Dataset entries
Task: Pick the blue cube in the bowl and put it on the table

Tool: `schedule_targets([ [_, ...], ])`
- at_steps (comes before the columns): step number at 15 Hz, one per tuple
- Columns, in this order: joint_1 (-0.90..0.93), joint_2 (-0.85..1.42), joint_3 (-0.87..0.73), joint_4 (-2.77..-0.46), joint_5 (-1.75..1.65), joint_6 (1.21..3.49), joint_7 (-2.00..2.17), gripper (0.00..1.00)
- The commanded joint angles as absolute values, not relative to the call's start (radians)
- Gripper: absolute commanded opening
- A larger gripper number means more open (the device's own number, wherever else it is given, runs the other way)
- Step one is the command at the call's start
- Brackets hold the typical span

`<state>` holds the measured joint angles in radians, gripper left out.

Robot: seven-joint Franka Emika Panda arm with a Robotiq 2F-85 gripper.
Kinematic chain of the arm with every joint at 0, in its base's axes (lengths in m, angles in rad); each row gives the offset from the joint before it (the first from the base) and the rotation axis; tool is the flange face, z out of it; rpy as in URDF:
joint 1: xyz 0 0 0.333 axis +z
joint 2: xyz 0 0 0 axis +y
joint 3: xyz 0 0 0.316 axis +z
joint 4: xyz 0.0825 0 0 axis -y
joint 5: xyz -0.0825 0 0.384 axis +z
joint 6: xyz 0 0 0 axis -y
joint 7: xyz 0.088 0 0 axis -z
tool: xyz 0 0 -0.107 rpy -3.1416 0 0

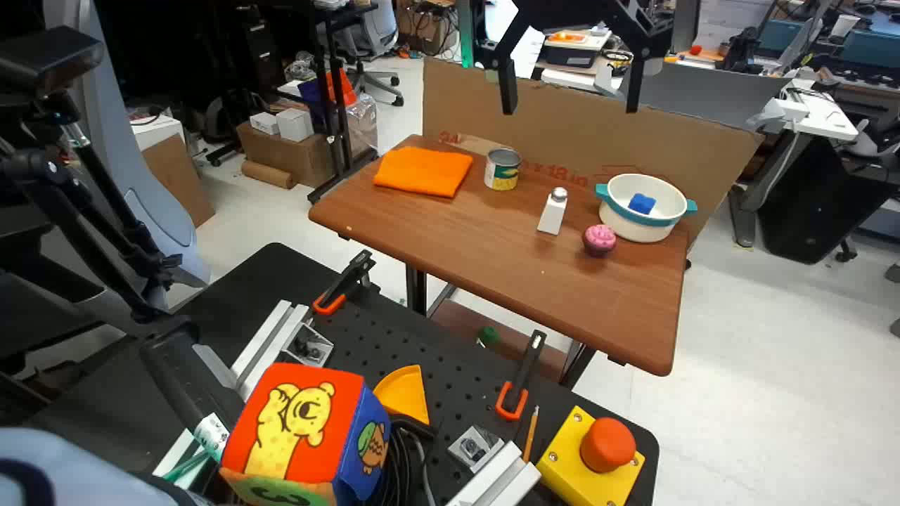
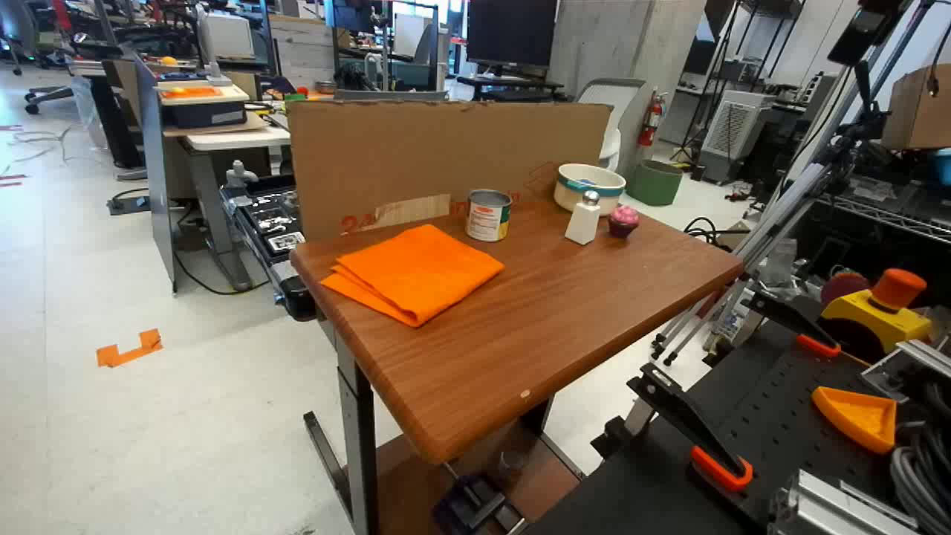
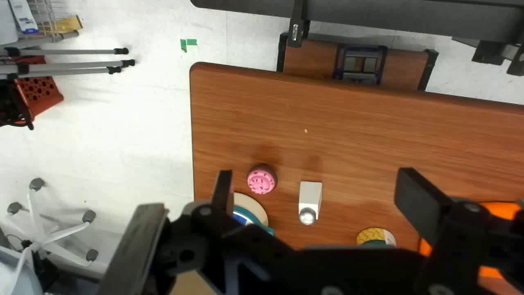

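Black gripper (image 3: pixel 313 177) spread wide and empty, I judge nothing done yet: the blue cube (image 1: pixel 642 204) sits inside the two-handled bowl (image 1: pixel 636 230), leaving grasp, lift and placing on the wooden table (image 1: pixel 605 309).

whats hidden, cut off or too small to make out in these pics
Gripper: upper part cut off by the top edge in an exterior view.
Blue cube: mostly hidden behind the gripper in the wrist view.
Bowl: its own near wall hides the floor inside in an exterior view.
Orange cloth: partly covered by the gripper in the wrist view.
Can: label print too small to read in an exterior view.
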<state>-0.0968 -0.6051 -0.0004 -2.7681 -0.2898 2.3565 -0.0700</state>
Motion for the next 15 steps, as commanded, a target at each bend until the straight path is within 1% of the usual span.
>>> schedule_targets([
  [1,-0.094,-0.605,-0.002,-2.767,-0.291,2.354,-0.069,1.00],
  [9,-0.091,-0.601,-0.004,-2.753,-0.284,2.349,-0.070,1.00],
  [13,-0.077,-0.505,-0.033,-2.615,-0.230,2.353,-0.089,1.00],
  [15,-0.068,-0.410,-0.061,-2.507,-0.203,2.367,-0.128,1.00],
])
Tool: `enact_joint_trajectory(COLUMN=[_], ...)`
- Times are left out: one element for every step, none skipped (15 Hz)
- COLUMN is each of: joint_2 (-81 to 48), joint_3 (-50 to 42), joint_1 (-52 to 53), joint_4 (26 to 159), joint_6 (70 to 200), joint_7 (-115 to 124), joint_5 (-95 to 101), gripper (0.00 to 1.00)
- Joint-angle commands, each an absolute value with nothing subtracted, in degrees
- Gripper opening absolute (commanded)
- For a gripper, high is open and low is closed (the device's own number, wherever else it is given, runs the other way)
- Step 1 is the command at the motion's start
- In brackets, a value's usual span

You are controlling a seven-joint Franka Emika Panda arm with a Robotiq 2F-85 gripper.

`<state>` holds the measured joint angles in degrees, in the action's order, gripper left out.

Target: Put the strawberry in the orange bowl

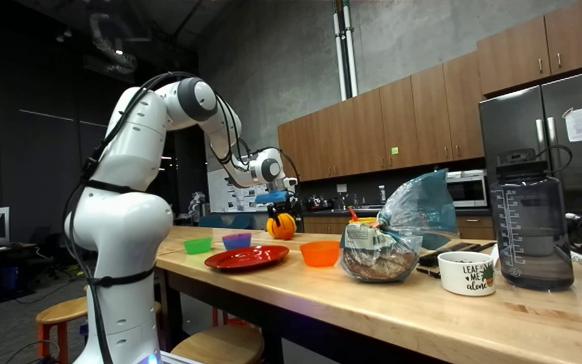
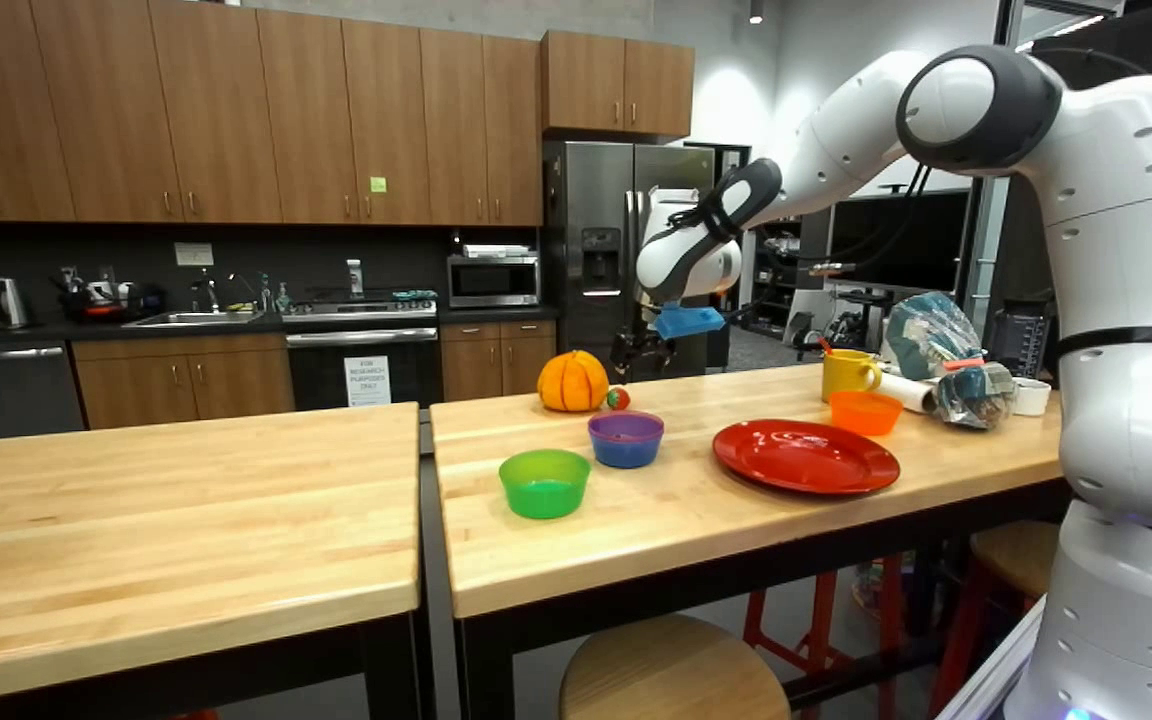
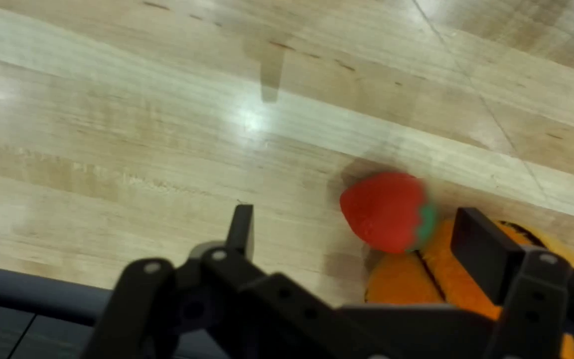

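If you work in from the near edge of the desk [image 2: 696, 505], as an exterior view shows it, the green bowl [image 2: 544, 501] stands first, by the near left corner, with a blue bowl [image 2: 625, 453], purple at the rim, a little behind it and the red plate [image 2: 805, 456] along that edge to the right. Behind the plate, toward the right end, sits the orange bowl [image 2: 864, 416], just short of a yellow mug [image 2: 844, 372]. Farthest out, near the far edge and toward the far left corner, the strawberry [image 3: 384, 212] lies on the desk just beside a pumpkin [image 2: 572, 381]; whether they touch I cannot tell.

The jaws hang above the strawberry, spread wide with nothing in them. The step looks to be lining up the pick. In the wrist view the strawberry sits off centre, toward the jaw on the right, and that jaw overlaps the pumpkin, so a straight drop would probably press on it. I would turn the jaws until both can pass clear of the pumpkin, centre them, then go down slowly and close gently, as the strawberry could roll toward the far edge.
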<state>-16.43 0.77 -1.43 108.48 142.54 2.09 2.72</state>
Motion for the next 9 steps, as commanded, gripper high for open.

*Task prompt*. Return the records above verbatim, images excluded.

*Result*.
Task: Pick the blue cube in the bowl and put it on the table

Tool: `schedule_targets([ [_, ...], ])`
- at_steps (comes before the columns): step number at 15 Hz, one per tuple
- Columns, in this order: joint_1 (-0.90..0.93), joint_2 (-0.85..1.42), joint_3 (-0.87..0.73), joint_4 (-2.77..-0.46), joint_5 (-1.75..1.65), joint_6 (1.21..3.49), joint_7 (-2.00..2.17), gripper (0.00..1.00)
- The commanded joint angles as absolute values, not relative to the call's start (radians)
- Gripper: absolute commanded opening
- A larger gripper number means more open (the device's own number, wherever else it is given, runs the other way)
- Step one is the command at the call's start
- Brackets hold the typical span

`<state>` holds the measured joint angles in radians, gripper left out.

Robot: seven-joint Franka Emika Panda arm with a Robotiq 2F-85 gripper.
Kinematic chain of the arm with every joint at 0, in its base's axes (lengths in m, angles in rad); each row gives the offset from the joint before it (the first from the base) and the rotation axis; tool is the flange face, z out of it; rpy as in URDF:
joint 1: xyz 0 0 0.333 axis +z
joint 2: xyz 0 0 0 axis +y
joint 3: xyz 0 0 0.316 axis +z
joint 4: xyz 0.0825 0 0 axis -y
joint 5: xyz -0.0825 0 0.384 axis +z
joint 6: xyz 0 0 0 axis -y
joint 7: xyz 0.088 0 0 axis -z
tool: xyz 0 0 -0.107 rpy -3.1416 0 0


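Black gripper (image 3: pixel 313 177) spread wide and empty, I judge nothing done yet: the blue cube (image 1: pixel 642 204) sits inside the two-handled bowl (image 1: pixel 636 230), leaving grasp, lift and placing on the wooden table (image 1: pixel 605 309).

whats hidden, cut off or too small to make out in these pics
Gripper: upper part cut off by the top edge in an exterior view.
Blue cube: mostly hidden behind the gripper in the wrist view.
Bowl: its own near wall hides the floor inside in an exterior view.
Orange cloth: partly covered by the gripper in the wrist view.
Can: label print too small to read in an exterior view.
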<state>-0.0968 -0.6051 -0.0004 -2.7681 -0.2898 2.3565 -0.0700</state>
Motion for the next 15 steps, as commanded, a target at each bend until the straight path is within 1% of the usual span.
>>> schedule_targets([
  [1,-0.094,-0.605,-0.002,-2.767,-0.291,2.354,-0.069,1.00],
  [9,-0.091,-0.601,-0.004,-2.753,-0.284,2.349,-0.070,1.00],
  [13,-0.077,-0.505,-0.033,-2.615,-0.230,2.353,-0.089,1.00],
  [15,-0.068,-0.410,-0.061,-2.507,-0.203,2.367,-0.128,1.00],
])
Tool: `enact_joint_trajectory(COLUMN=[_], ...)`
- Times are left out: one element for every step, none skipped (15 Hz)
- COLUMN is each of: joint_2 (-81 to 48), joint_3 (-50 to 42), joint_1 (-52 to 53), joint_4 (26 to 159), joint_6 (70 to 200), joint_7 (-115 to 124), joint_5 (-95 to 101), gripper (0.00 to 1.00)
- Joint-angle commands, each an absolute value with nothing subtracted, in degrees
- Gripper opening absolute (commanded)
- For a gripper, high is open and low is closed (the device's own number, wherever else it is given, runs the other way)
- Step 1 is the command at the motion's start
- In brackets, a value's usual span

You are controlling a seven-joint Franka Emika Panda arm with a Robotiq 2F-85 gripper.

`<state>` holds the measured joint angles in degrees, in the action's order, gripper left out.

Target: Put the strawberry in the orange bowl


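If you work in from the near edge of the desk [image 2: 696, 505], as an exterior view shows it, the green bowl [image 2: 544, 501] stands first, by the near left corner, with a blue bowl [image 2: 625, 453], purple at the rim, a little behind it and the red plate [image 2: 805, 456] along that edge to the right. Behind the plate, toward the right end, sits the orange bowl [image 2: 864, 416], just short of a yellow mug [image 2: 844, 372]. Farthest out, near the far edge and toward the far left corner, the strawberry [image 3: 384, 212] lies on the desk just beside a pumpkin [image 2: 572, 381]; whether they touch I cannot tell.

The jaws hang above the strawberry, spread wide with nothing in them. The step looks to be lining up the pick. In the wrist view the strawberry sits off centre, toward the jaw on the right, and that jaw overlaps the pumpkin, so a straight drop would probably press on it. I would turn the jaws until both can pass clear of the pumpkin, centre them, then go down slowly and close gently, as the strawberry could roll toward the far edge.
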<state>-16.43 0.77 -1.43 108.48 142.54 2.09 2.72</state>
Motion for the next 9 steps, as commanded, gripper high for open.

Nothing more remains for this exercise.